International collaboration has become increasingly important in science, and in the research that builds academic careers. Many female academics, however, find themselves trapped behind a “glass fence” that keeps them from working internationally, according to an article published in September in the journal Studies in Higher Education.
[P]artners, especially with full-time jobs and careers, are far less portable than children.
“[W]e find that women engage less in international collaborations than men, and that complex gendered patterns exist regarding the impacts of partner employment status and children,” the authors write in the paper. “Partner employment status matters more than children in certain family arrangements, suggesting that the former constitutes a glass fence, potentially impacting women’s access to cutting-edge international knowledge production and elite academic positions.” Childless single women, they found, were likelier to work abroad than childless women who had a partner with a full-time job.

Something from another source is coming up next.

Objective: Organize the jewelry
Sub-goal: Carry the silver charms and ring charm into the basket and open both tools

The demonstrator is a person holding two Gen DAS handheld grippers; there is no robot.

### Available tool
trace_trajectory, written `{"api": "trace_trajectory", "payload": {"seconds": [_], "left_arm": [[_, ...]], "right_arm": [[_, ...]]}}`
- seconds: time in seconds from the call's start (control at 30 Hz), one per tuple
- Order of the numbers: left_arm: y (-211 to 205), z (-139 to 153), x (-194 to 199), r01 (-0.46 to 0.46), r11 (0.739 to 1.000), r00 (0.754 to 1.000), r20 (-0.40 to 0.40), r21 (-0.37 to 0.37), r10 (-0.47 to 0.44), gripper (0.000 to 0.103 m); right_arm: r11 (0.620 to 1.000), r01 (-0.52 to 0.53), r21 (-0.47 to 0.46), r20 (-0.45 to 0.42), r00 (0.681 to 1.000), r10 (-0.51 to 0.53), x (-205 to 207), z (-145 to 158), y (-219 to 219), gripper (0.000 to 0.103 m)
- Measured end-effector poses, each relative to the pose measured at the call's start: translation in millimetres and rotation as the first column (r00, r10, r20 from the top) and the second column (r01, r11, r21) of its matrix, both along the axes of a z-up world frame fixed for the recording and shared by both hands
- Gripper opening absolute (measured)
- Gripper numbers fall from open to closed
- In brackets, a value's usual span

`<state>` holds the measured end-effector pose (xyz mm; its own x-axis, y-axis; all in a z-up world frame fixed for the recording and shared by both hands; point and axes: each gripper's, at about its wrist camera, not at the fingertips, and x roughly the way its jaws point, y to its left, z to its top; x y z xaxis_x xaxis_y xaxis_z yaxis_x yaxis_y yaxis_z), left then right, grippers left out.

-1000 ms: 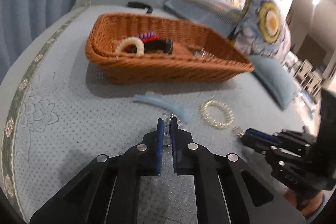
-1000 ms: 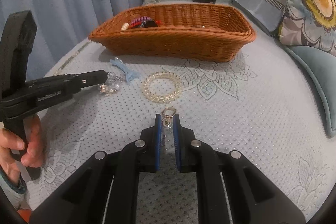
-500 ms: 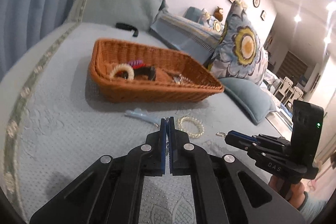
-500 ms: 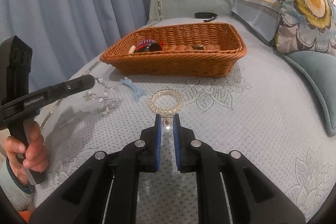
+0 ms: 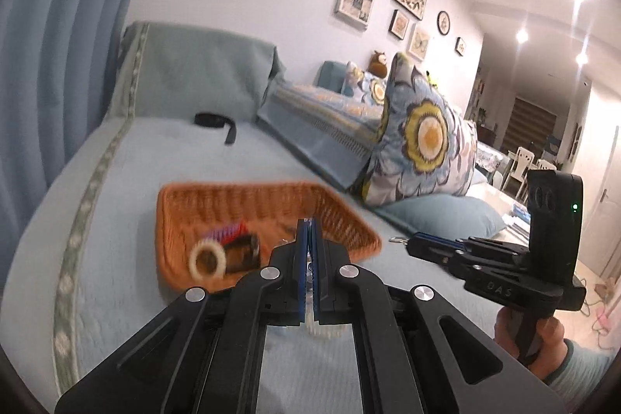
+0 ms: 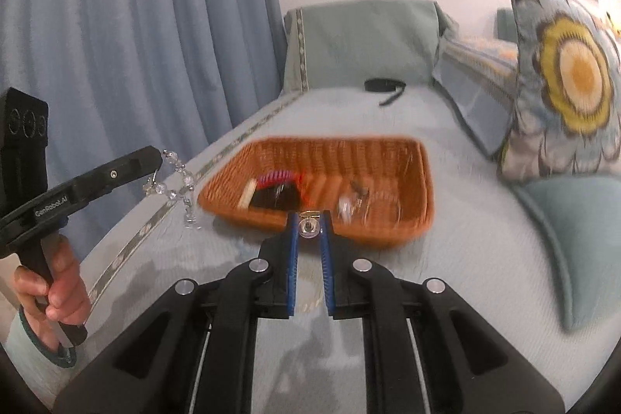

“What we believe is common sense: that partners, especially with full-time jobs and careers, are far less portable than children,” Zippel says, as quoted at . That effect is less strong, however, if the woman academic’s partner is also an academic. This may be because “academics understand how important it is to be involved internationally,” Zippel continued. Another reason may be that women’s academic partners can also find career-enhancing activities to pursue while abroad.
As we reported in 2013, a survey by Israel’s Ministry of Science, Technology and Space found women Ph.D. scientists much less likely to take a postdoc abroad—considered de rigueur for an academic career in that country—than comparable men. More than 77% of the men did postdocs in foreign countries, but 48% of the women did their postdocs at home.